EXERCISE AIM:
Print the data below verbatim, minus images.

SUPPLIED INFORMATION:
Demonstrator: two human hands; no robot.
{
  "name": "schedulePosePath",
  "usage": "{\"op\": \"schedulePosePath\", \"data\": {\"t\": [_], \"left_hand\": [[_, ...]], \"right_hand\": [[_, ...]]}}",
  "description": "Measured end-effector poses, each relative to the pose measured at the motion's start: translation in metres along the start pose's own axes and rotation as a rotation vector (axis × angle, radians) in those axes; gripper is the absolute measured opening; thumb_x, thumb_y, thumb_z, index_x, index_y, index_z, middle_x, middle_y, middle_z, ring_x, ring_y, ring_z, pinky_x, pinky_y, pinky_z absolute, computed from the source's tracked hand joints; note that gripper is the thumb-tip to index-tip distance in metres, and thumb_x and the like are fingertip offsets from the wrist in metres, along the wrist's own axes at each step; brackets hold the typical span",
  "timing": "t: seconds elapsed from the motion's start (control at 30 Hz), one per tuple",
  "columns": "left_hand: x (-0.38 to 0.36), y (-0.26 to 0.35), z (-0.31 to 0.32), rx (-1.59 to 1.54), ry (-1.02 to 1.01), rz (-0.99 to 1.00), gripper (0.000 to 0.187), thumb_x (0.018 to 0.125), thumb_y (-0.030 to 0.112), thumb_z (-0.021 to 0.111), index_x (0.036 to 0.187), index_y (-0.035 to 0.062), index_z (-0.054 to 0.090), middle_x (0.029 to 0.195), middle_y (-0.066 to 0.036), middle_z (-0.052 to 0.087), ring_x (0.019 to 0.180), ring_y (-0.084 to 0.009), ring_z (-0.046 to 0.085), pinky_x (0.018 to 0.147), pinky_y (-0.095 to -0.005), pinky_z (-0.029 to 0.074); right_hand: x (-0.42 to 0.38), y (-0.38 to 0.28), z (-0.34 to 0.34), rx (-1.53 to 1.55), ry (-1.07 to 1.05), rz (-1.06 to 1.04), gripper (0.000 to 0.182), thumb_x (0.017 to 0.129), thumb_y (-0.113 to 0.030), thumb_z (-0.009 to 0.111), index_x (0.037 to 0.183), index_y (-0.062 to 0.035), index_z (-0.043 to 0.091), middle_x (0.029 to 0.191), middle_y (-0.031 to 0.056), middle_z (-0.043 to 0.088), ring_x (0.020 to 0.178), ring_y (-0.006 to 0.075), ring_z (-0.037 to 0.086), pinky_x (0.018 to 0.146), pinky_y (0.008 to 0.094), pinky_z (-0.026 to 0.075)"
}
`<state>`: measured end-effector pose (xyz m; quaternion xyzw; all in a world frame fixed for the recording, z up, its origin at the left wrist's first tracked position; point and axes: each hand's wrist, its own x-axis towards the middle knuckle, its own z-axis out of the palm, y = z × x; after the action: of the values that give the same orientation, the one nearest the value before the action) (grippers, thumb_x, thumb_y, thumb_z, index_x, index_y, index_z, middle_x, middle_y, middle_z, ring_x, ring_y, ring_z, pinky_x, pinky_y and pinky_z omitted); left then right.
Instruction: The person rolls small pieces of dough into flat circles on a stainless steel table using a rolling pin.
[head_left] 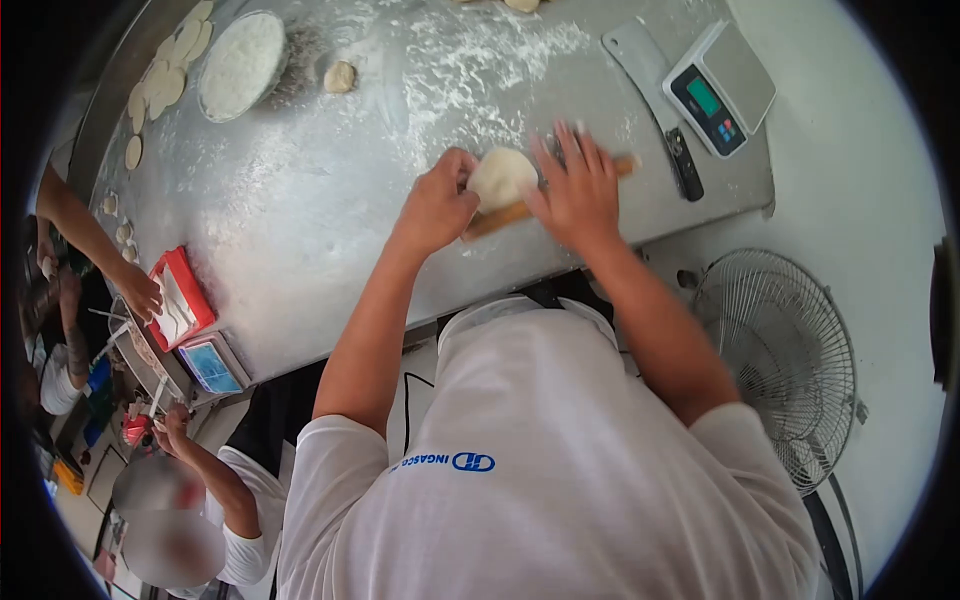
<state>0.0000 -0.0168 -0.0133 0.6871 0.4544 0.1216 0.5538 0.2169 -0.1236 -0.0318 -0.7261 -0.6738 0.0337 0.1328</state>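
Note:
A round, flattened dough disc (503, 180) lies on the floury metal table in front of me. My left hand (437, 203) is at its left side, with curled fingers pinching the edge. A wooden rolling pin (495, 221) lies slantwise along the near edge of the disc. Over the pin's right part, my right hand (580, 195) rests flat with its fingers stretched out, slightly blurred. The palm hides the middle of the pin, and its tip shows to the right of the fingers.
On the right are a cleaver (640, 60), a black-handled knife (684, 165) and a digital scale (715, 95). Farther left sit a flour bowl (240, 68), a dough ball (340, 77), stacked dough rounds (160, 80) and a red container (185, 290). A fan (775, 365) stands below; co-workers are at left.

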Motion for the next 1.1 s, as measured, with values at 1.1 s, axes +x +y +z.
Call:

RESULT OF THIS TASK:
Demonstrator: two human hands; no robot.
{
  "name": "schedulePosePath",
  "usage": "{\"op\": \"schedulePosePath\", \"data\": {\"t\": [_], \"left_hand\": [[_, ...]], \"right_hand\": [[_, ...]]}}",
  "description": "Measured end-effector poses, each relative to the pose measured at the motion's start: translation in metres along the start pose's own axes and rotation as a rotation vector (axis × angle, radians) in those axes; gripper is the absolute measured opening; thumb_x, thumb_y, thumb_z, index_x, index_y, index_z, middle_x, middle_y, middle_z, ring_x, ring_y, ring_z, pinky_x, pinky_y, pinky_z absolute, computed from the source's tracked hand joints; note that gripper is the thumb-tip to index-tip distance in metres, and thumb_x and the like are fingertip offsets from the wrist in metres, along the wrist's own axes at each step; brackets hold the typical span",
  "timing": "t: seconds elapsed from the motion's start (control at 30 Hz), one per tuple",
  "columns": "left_hand: x (-0.38 to 0.36), y (-0.26 to 0.35), z (-0.31 to 0.32), rx (-1.59 to 1.54), ry (-1.02 to 1.01), rz (-0.99 to 1.00), gripper (0.000 to 0.187), thumb_x (0.018 to 0.125), thumb_y (-0.030 to 0.112), thumb_z (-0.021 to 0.111), index_x (0.036 to 0.187), index_y (-0.035 to 0.062), index_z (-0.054 to 0.090), middle_x (0.029 to 0.195), middle_y (-0.066 to 0.036), middle_z (-0.052 to 0.087), ring_x (0.019 to 0.180), ring_y (-0.084 to 0.009), ring_z (-0.046 to 0.085), pinky_x (0.018 to 0.147), pinky_y (-0.095 to -0.005), pinky_z (-0.029 to 0.074); right_hand: x (-0.42 to 0.38), y (-0.38 to 0.28), z (-0.34 to 0.34), rx (-1.53 to 1.55), ry (-1.07 to 1.05), rz (-1.06 to 1.04), gripper (0.000 to 0.182), thumb_x (0.017 to 0.129), thumb_y (-0.113 to 0.030), thumb_z (-0.009 to 0.111), index_x (0.037 to 0.183), index_y (-0.062 to 0.035), index_z (-0.043 to 0.091), middle_x (0.029 to 0.191), middle_y (-0.031 to 0.056), middle_z (-0.043 to 0.088), ring_x (0.020 to 0.178), ring_y (-0.006 to 0.075), ring_z (-0.037 to 0.086), pinky_x (0.018 to 0.146), pinky_y (0.008 to 0.094), pinky_z (-0.026 to 0.075)"
}
`<state>`: measured end-effector pose (xyz m; quaternion xyzw; all in a world frame fixed for the recording, z up, its origin at the left wrist's first tracked position; point and axes: each hand's wrist, its own x-axis towards the middle knuckle, its own z-axis out of the palm, y = z × x; after the action: of the values that give the same orientation, the one nearest the value before the action) (grippers, thumb_x, thumb_y, thumb_z, index_x, index_y, index_z, middle_x, middle_y, middle_z, ring_x, ring_y, ring_z, pinky_x, pinky_y and pinky_z omitted); left then right.
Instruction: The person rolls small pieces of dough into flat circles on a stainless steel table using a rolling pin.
[head_left] 
<state>0.0000 -0.0168 -0.0133 0.6871 0.4544 0.1216 0.5538 0.2169 -0.1236 -0.0318 -0.7261 -0.6738 0.0337 0.1328</state>
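Note:
A round, flattened dough disc (503, 180) lies on the floury metal table in front of me. My left hand (437, 203) is at its left side, with curled fingers pinching the edge. A wooden rolling pin (495, 221) lies slantwise along the near edge of the disc. Over the pin's right part, my right hand (580, 195) rests flat with its fingers stretched out, slightly blurred. The palm hides the middle of the pin, and its tip shows to the right of the fingers.
On the right are a cleaver (640, 60), a black-handled knife (684, 165) and a digital scale (715, 95). Farther left sit a flour bowl (240, 68), a dough ball (340, 77), stacked dough rounds (160, 80) and a red container (185, 290). A fan (775, 365) stands below; co-workers are at left.
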
Motion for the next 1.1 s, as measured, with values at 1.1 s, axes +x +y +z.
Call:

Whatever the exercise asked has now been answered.